13. Vector de la reivindicación 12, en donde el poxvirus del canario es una cepa de vacuna Rentschler que ha sido atenuada a través de más de 200 pasos en serie sobre fibroblastos de embrión de pollito, una semilla master del mismo fue sometida a cuatro purificaciones en placa sucesivas en agar, a partir de las cuales se amplificó un clon de placa a través de cinco pasos adicionales.

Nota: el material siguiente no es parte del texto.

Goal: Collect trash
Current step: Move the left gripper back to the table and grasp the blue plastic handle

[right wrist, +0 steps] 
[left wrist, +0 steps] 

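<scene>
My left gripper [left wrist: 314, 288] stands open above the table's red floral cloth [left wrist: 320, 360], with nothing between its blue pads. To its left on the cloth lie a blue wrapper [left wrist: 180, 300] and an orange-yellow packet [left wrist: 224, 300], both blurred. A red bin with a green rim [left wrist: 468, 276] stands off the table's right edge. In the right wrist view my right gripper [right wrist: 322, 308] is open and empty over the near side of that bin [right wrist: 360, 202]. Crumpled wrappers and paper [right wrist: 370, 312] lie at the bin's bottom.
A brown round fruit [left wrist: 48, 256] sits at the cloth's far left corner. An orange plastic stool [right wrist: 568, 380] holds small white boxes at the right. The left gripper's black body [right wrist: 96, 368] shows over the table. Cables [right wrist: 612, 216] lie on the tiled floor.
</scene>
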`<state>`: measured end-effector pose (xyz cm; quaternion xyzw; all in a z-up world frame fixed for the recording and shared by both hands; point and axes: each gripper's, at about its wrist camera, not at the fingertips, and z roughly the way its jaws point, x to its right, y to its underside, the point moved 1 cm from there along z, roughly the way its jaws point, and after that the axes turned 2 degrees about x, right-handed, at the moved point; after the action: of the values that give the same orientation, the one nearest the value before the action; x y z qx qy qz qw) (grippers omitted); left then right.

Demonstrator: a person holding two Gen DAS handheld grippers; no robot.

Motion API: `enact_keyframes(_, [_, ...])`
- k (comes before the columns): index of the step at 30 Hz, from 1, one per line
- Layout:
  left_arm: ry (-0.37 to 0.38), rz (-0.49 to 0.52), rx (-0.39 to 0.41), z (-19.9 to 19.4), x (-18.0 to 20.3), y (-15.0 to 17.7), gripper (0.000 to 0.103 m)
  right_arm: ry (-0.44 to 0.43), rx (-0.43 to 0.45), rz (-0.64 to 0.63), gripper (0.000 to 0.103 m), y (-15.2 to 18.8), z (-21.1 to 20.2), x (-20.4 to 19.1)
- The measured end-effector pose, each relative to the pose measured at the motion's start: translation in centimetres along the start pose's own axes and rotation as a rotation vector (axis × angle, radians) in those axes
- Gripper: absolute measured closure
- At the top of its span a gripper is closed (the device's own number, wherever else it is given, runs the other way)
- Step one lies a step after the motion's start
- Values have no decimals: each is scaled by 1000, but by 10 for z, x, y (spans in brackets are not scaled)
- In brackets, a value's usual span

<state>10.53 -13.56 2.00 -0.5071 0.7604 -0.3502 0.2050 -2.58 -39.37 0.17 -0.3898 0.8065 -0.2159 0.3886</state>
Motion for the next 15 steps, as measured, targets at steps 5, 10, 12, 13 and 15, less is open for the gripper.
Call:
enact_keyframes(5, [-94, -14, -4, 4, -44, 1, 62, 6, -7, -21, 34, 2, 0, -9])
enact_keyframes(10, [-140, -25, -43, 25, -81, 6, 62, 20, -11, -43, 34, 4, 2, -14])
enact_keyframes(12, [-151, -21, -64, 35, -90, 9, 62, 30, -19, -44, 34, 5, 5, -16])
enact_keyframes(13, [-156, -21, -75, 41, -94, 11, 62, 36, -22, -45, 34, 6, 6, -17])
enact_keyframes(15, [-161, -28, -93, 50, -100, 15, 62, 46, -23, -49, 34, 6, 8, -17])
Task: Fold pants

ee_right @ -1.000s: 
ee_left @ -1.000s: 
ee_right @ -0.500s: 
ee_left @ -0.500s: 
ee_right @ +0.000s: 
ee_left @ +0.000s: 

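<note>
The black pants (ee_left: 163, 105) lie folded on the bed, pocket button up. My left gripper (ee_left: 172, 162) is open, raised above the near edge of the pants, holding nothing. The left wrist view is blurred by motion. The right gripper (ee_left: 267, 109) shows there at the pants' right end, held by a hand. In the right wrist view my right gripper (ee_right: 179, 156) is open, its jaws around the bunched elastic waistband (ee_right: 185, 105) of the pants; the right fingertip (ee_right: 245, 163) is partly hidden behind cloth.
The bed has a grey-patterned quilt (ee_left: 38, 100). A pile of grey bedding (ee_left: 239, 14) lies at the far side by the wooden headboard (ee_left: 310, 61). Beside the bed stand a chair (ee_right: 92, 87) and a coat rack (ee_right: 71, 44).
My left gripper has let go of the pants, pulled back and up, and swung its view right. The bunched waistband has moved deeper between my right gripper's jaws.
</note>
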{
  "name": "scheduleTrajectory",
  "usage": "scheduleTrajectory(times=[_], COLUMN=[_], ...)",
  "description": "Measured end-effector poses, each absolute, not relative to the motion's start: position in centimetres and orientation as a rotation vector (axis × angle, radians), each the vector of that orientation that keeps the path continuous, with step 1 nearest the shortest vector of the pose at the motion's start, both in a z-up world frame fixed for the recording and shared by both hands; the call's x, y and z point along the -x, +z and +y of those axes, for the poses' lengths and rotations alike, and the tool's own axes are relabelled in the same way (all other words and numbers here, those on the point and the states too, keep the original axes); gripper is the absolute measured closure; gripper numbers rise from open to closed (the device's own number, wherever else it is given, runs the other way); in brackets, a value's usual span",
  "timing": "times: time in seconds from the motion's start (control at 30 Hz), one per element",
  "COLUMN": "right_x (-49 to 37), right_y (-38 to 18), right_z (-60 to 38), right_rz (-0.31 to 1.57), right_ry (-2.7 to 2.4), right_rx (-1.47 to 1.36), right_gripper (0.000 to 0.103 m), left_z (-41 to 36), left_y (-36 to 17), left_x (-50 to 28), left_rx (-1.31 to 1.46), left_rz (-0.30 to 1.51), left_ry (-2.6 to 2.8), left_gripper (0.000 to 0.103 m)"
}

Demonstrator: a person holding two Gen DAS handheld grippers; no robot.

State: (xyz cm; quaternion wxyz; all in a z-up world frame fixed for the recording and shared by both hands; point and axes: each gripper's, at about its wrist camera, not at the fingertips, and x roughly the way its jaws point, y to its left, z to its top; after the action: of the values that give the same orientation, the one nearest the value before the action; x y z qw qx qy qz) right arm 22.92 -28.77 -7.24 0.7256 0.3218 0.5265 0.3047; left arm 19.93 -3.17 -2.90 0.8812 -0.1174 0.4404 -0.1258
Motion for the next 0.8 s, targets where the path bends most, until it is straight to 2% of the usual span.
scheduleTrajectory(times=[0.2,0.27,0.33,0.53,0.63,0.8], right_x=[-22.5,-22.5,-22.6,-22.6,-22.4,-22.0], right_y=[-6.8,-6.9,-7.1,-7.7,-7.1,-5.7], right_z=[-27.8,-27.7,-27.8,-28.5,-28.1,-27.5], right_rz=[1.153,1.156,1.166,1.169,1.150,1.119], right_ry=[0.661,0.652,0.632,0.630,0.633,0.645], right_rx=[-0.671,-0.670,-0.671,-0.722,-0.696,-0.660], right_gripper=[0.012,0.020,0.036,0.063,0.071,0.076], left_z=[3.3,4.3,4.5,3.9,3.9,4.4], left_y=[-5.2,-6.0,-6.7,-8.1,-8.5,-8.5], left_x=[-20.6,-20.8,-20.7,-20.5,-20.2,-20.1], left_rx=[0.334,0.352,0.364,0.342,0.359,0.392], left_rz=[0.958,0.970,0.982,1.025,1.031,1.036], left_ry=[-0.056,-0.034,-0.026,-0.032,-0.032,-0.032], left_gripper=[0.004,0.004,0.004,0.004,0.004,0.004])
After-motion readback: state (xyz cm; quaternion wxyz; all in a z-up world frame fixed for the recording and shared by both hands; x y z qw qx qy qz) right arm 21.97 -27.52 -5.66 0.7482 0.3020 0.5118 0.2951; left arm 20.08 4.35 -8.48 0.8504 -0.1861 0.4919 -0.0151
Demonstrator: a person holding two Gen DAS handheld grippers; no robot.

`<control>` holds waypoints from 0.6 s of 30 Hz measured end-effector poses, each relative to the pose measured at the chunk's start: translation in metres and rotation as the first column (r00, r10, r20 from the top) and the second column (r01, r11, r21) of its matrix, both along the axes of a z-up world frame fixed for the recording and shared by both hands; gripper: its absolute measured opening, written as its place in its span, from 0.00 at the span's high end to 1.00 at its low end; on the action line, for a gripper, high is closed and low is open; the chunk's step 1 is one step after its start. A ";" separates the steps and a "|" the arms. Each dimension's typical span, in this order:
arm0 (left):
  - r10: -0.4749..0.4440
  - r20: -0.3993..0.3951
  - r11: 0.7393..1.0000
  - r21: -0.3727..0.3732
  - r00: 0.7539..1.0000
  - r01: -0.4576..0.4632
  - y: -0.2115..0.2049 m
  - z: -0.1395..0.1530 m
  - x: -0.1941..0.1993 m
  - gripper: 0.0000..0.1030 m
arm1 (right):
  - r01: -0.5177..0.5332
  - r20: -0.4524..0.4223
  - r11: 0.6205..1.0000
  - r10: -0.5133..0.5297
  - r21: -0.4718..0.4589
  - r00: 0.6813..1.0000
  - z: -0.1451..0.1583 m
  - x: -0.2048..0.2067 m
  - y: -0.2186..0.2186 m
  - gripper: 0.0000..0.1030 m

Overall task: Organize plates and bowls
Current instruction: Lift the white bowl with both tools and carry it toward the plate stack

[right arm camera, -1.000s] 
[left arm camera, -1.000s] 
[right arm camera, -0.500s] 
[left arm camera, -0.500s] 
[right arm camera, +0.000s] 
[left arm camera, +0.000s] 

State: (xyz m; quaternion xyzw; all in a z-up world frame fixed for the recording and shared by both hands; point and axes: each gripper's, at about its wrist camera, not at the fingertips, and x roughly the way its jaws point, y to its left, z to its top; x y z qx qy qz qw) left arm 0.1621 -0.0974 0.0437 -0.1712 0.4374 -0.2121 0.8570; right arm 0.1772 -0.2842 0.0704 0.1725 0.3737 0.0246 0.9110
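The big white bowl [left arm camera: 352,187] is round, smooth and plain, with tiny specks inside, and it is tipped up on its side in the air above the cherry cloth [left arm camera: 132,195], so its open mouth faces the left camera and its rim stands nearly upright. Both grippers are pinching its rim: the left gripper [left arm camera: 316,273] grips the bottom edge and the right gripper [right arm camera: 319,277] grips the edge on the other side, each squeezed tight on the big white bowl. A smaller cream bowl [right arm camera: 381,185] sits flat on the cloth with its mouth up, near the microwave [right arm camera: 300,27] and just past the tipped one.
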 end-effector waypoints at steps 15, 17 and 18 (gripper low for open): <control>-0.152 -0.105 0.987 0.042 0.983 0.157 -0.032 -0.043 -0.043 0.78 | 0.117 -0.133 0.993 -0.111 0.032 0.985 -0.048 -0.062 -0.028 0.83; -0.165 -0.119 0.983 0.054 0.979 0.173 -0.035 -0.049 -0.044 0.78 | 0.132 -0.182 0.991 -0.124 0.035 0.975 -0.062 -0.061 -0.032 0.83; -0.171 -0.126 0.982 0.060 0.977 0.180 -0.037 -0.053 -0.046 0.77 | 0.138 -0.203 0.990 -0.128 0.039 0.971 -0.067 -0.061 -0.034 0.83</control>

14. Vector de la reivindicación 13, que contiene el ácido nucleico de las reivindicaciones 1 ó 2, el cual es un virus recombinante ALVAC.

15. Vector de la reivindicación 14, en donde el citado ácido nucleico es el acido nucleico según la reivindicación 1(b) bajo control del promotor I3L; el ácido nucleico según la reivindicación 1(c) bajo control del promotor H6; o el ácido nucleico según la reivindicación 1(d) bajo el control del promotor H6.

16. Procedimiento para expresar un producto genético en una célula cultivada in vitro, que comprende la introducción en la célula de un vector como el reivindicado en cualquiera de las reivindicaciones 3 a 15.

17. Glicoproteína gB, gC o Gd de virus herpes canino, codificada por un ácido nucleico de las reivindicaciones 1 ó 2.

18. Glicoproteína de virus herpes canino de la reivindicación 17, que ha sido aislada a partir de la expresión in vitro según la reivindicación 16.

19. Composición vacuna y/o farmacéutica que comprende un vector como el reivindicado en cualquiera de las reivindicaciones 3 a 15 y/o la glicoproteína gB, gC o gD de virus herpes canino de las reivindicaciones 17 ó 18, en mezcla con un soporte adecuado.

20. Anticuerpo que reconoce específicamente una glicoproteína gB, gC o gD de virus herpes canino de las reivindicaciones 17 ó 18.

21. Anticuerpo de la reivindicación 20, que es un anticuerpo monoclonal.

22. Uso de un ácido nucleico de las reivindicaciones 1 ó 2 como sonda y/o para la generación de un cebador PCR.

23. Composición para diagnosis que comprende el anticuerpo de la reivindicación 20 ó 21.